Have you read anything by Karin Fossum? She's one of my "must read" authors. Others, neither Nordic nor Irish, are Fred Vargas and Peter Robinson, along with a few others.

I agree with you about Stieg Larson. Girl with Dragon Tattoo was OK, the second wasn't as good as the first, and I didn't bother with the third.

April 21, 2017  
Blogger Peter Rozovsky said...

I read and liked Fossum's He Who Fears the Wolf, if I remember the title correctly. Look for my discussion of the book in my my blog's archives. I've read lots of Vargas, and I like her work, though she will very occasionally grow a bit tower for my taste. I also interviewed her a few years ago.

I haven't read Peter Robinson. Where should I start?

April 21, 2017  
Blogger Fred said...

Peter,

Hard to say. The first one Gallows View was the first one I read and I've read everything that followed. _In a Dry Season_ is one that stands out. A reservoir has gone dry in a drought and a corpse is found. It's a 40 year old cold case, and those are favorites of mine.

April 21, 2017  
Blogger Peter Rozovsky said...

Thanks. If you like Vargas, you might also like Pierre Magnan or "The Great Swindle," by Pierre Lemaitre.

April 21, 2017  
Blogger Peter Rozovsky said...

Arnaldur has also written novels about bodies that bubble to the surface. See The Draining Lake, if you don't know it already.

April 21, 2017  
Blogger seana graham said...

I like the way you put him in the same class with these other writers, most of whom I've read, though not Montalbano, for some strange reason.

I agree with Susan that Duffy should not make us forget the excellences of the Forsyte trilogy.
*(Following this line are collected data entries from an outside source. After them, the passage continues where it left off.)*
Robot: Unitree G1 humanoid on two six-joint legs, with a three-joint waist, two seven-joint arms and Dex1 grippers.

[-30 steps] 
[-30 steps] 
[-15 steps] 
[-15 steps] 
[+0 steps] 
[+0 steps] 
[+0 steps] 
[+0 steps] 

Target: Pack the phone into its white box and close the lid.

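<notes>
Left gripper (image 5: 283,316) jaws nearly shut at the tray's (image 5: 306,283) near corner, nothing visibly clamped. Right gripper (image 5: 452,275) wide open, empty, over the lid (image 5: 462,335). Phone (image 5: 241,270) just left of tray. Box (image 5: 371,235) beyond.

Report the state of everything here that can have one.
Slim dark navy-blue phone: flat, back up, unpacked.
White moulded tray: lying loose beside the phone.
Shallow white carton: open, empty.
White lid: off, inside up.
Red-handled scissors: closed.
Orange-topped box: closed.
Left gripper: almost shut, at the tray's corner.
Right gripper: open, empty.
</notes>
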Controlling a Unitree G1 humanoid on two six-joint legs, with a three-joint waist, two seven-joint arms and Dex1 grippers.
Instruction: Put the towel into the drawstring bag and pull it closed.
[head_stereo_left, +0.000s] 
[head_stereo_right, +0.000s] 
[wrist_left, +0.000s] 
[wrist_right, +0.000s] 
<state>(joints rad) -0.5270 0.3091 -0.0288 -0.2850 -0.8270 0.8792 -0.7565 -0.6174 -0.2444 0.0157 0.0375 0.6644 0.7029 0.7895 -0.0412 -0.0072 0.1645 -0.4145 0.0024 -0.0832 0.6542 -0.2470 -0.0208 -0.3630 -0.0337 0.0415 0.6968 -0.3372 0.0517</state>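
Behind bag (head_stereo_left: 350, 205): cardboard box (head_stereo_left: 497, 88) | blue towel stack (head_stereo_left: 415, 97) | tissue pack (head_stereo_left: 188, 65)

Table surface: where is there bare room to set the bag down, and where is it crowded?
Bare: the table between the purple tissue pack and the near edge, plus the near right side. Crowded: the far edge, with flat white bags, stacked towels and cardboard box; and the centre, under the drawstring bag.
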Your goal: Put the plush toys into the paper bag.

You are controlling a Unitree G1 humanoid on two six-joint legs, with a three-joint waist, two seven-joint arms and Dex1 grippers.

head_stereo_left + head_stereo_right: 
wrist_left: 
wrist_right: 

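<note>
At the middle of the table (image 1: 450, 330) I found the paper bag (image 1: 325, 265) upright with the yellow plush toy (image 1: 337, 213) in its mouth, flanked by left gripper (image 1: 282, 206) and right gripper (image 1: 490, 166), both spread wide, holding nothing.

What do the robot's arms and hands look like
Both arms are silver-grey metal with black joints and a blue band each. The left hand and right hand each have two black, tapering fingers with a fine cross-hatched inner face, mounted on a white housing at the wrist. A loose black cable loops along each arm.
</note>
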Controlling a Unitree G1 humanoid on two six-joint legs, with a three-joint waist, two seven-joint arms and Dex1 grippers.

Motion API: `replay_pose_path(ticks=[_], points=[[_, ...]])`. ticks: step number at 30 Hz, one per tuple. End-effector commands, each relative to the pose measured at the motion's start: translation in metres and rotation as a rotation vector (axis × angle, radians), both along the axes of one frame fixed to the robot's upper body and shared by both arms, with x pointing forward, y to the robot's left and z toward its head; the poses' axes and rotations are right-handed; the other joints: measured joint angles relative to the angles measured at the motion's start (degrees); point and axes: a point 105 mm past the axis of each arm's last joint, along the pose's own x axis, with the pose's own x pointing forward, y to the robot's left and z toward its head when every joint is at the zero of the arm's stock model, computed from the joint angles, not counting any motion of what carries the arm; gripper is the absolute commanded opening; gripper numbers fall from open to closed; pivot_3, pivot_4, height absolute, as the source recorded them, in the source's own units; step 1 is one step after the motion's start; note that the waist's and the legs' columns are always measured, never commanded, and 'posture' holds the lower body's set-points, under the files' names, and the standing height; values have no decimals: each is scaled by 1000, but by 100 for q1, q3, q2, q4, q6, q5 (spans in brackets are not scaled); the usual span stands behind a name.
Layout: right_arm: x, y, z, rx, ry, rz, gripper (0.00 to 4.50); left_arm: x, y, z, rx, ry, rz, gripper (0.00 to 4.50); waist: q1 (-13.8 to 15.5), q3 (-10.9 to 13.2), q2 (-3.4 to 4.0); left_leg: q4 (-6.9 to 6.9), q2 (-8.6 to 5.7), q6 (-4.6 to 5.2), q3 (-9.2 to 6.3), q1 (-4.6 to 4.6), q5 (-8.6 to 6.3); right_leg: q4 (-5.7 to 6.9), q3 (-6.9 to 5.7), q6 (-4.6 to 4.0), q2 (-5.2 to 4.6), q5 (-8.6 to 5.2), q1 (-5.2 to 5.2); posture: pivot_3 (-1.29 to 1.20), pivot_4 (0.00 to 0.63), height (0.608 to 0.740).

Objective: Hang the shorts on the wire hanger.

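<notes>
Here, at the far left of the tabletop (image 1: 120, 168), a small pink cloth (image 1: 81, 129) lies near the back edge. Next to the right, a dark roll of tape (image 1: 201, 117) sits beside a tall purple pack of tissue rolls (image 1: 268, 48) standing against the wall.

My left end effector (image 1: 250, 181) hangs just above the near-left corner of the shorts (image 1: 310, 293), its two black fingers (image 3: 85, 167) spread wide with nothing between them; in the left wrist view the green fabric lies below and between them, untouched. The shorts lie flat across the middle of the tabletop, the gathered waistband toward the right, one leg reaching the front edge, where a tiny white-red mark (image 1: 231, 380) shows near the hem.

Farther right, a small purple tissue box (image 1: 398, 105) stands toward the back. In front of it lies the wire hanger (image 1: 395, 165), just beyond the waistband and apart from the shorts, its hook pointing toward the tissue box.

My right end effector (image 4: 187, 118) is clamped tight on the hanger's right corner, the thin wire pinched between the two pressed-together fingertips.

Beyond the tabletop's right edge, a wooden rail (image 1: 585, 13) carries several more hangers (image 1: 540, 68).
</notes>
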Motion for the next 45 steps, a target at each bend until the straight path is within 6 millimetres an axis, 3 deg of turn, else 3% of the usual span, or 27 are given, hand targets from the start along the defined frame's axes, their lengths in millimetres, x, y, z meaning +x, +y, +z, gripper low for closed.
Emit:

Happen to be reading a Henning Mankell right now, though it's been some time since I read the previous one. I am enjoying it a lot.

April 21, 2017  
Blogger Peter Rozovsky said...

Mankell was one of the first authors who got me reading this stuff.

April 21, 2017  
Blogger Peter Rozovsky said...

The parallels between Adrian and those other people did not strike me until I was typing this post. The point is that there's no reason Adrian shouldn't be as widely read as they are, or that people who like their books shouldn't

April 22, 2017  
Blogger seana graham said...

I think writing and reflecting about things often makes one see the parallels.

April 22, 2017  
Blogger Peter Rozovsky said...

My muse does seems to have visited me on this happy occasion, yes.